* **INFORMATION PROVIDED**
:::

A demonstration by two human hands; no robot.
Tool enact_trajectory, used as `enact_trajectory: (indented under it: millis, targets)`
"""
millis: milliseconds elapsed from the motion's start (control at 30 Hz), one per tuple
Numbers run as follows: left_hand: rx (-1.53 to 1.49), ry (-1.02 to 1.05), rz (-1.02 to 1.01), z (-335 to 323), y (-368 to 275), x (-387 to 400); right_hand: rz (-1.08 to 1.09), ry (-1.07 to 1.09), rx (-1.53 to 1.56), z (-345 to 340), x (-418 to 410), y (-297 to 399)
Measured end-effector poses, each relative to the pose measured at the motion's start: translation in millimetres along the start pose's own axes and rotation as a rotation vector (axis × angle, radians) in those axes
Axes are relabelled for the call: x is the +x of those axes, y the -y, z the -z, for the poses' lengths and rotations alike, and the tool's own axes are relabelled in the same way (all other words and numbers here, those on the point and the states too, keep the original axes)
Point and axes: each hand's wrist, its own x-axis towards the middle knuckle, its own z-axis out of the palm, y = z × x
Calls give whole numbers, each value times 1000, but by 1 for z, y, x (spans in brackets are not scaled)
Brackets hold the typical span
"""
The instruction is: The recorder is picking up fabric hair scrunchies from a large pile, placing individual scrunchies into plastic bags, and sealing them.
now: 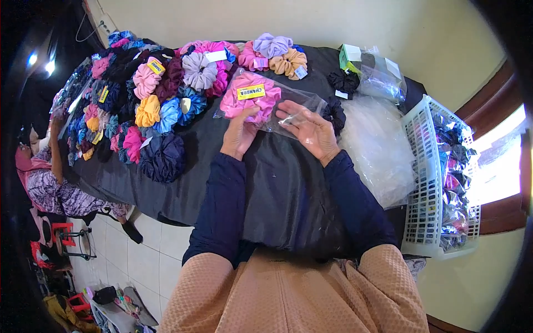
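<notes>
A pink fabric scrunchie [270, 100] with a yellow label lies in a clear plastic bag [300, 98], at the bag's left part. My left hand [241, 131] grips the bag's lower edge, its thumb over the scrunchie. Palm up, my right hand [310, 131] is at the right part of the bag, with its fingers behind or inside the film; which of these I cannot tell. The bag is held over the black cloth [283, 179]. Just beyond it lie a lilac scrunchie [272, 45] and a tan scrunchie [288, 63].
Piled scrunchies [158, 110] cover the left of the table. Clear plastic bags [374, 145] lie to the right, beside a white plastic basket [422, 179] of bagged items. Black scrunchies [343, 82] lie behind my right hand. Another person [58, 183] is at the far left.
</notes>
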Motion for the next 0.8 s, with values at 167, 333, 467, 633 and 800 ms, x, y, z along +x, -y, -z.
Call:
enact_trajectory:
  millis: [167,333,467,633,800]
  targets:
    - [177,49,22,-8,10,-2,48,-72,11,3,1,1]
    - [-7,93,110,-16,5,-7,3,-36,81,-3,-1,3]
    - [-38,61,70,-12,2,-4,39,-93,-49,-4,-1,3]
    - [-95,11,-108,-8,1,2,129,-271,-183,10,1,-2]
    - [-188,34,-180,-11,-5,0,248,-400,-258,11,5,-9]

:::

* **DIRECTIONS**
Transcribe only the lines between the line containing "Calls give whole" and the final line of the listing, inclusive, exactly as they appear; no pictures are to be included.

* **FINAL ANSWER**
Calls give whole numbers, each value times 1000, but by 1 for z, y, x (spans in brackets are not scaled)
Brackets hold the typical span
"""
The instruction is: The recorder is picking up fabric hair scrunchies from a large pile, placing individual scrunchies into plastic bags, and sealing them.
now: 
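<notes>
A pink fabric scrunchie [270, 100] with a yellow label lies in a clear plastic bag [300, 98], at the bag's left part. My left hand [241, 131] grips the bag's lower edge, its thumb over the scrunchie. Palm up, my right hand [310, 131] is at the right part of the bag, with its fingers behind or inside the film; which of these I cannot tell. The bag is held over the black cloth [283, 179]. Just beyond it lie a lilac scrunchie [272, 45] and a tan scrunchie [288, 63].
Piled scrunchies [158, 110] cover the left of the table. Clear plastic bags [374, 145] lie to the right, beside a white plastic basket [422, 179] of bagged items. Black scrunchies [343, 82] lie behind my right hand. Another person [58, 183] is at the far left.
</notes>
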Motion for the next 0.8 s, with values at 167, 333, 467, 633 and 800 ms, x, y, z along +x, -y, -z.
Call:
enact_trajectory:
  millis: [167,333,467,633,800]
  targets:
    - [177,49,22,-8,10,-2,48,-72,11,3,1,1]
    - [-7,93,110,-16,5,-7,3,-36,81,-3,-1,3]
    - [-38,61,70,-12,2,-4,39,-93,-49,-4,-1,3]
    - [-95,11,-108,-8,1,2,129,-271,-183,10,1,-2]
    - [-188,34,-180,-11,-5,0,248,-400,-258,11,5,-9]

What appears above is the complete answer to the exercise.